→ What you are asked to do
Only the lines of the data below from the one with "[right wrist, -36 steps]" through the one with "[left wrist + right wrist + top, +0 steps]" are wanted. Repeat them exactly.

→ Exercise input

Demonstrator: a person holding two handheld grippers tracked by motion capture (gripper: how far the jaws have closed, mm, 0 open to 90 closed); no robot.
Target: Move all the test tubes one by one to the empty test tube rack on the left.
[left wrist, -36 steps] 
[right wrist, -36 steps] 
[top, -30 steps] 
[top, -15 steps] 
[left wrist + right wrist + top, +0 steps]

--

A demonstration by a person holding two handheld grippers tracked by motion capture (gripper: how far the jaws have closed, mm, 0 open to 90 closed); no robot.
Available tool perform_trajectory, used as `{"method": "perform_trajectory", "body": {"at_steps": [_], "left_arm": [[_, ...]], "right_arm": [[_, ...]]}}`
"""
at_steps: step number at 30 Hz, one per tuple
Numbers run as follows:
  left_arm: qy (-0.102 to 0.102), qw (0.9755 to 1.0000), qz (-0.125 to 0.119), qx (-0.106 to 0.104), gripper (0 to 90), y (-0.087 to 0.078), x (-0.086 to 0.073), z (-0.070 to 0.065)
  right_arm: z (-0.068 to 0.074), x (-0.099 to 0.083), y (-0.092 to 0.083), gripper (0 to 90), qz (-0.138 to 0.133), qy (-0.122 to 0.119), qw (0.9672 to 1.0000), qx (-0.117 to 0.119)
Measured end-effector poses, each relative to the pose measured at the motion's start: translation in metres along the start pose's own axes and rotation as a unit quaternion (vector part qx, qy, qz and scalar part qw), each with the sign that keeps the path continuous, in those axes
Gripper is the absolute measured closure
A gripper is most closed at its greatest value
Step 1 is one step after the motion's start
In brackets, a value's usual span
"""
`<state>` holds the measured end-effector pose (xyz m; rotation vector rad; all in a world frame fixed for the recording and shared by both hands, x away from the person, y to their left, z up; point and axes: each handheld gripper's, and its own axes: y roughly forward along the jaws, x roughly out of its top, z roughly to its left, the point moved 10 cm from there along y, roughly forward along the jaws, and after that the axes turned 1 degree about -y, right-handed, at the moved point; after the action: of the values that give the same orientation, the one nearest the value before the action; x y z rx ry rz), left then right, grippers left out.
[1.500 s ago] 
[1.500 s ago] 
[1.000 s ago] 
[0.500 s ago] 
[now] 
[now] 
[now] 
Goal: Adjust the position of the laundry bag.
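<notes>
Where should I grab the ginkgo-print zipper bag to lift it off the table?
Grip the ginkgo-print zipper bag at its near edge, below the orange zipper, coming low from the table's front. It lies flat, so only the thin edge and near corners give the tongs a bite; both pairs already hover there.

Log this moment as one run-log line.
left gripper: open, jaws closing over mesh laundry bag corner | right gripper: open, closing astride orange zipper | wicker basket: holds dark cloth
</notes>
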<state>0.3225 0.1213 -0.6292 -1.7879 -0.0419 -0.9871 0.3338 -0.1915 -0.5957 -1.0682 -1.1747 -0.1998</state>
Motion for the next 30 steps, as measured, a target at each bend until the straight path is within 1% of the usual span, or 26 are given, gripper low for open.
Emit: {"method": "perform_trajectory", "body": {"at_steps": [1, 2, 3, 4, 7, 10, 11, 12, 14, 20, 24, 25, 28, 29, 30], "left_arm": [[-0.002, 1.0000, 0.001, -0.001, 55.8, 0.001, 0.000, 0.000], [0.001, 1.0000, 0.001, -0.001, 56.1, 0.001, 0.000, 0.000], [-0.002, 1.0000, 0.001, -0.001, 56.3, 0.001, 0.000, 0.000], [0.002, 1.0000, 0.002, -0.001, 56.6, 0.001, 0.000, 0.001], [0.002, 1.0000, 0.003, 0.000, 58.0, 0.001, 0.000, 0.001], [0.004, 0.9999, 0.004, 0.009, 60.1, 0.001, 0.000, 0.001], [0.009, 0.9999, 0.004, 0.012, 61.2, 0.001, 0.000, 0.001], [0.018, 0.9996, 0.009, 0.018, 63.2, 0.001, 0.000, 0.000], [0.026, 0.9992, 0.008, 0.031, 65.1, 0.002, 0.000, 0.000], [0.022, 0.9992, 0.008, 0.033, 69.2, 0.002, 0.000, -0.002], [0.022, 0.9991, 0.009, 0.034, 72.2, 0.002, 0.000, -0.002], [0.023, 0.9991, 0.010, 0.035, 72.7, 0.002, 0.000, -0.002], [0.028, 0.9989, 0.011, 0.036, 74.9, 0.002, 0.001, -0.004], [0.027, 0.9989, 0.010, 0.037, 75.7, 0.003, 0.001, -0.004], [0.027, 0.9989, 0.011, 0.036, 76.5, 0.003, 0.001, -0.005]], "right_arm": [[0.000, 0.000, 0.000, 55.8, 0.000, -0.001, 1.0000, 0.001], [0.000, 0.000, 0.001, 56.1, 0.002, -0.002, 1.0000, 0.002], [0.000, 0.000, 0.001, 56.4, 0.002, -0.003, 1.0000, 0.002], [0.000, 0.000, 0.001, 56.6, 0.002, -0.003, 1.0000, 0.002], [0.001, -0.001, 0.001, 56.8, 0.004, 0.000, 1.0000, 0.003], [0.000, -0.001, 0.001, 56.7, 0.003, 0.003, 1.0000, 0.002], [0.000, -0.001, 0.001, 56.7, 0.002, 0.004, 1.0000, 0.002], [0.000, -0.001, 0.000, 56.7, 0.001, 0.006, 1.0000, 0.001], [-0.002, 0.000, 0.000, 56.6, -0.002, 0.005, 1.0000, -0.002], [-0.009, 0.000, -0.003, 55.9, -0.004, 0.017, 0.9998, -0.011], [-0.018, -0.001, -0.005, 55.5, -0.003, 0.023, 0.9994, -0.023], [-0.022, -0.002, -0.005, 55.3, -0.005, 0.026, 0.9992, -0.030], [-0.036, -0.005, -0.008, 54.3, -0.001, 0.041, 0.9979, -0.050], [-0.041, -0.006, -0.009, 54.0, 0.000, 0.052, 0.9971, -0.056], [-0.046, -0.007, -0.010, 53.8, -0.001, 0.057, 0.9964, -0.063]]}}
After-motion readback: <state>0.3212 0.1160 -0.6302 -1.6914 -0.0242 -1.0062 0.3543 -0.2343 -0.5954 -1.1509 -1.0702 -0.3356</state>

→ Solution to this task
[right wrist, -36 steps] 
[top, -30 steps] 
[top, -15 steps] 
[left wrist + right wrist + top, +0 steps]

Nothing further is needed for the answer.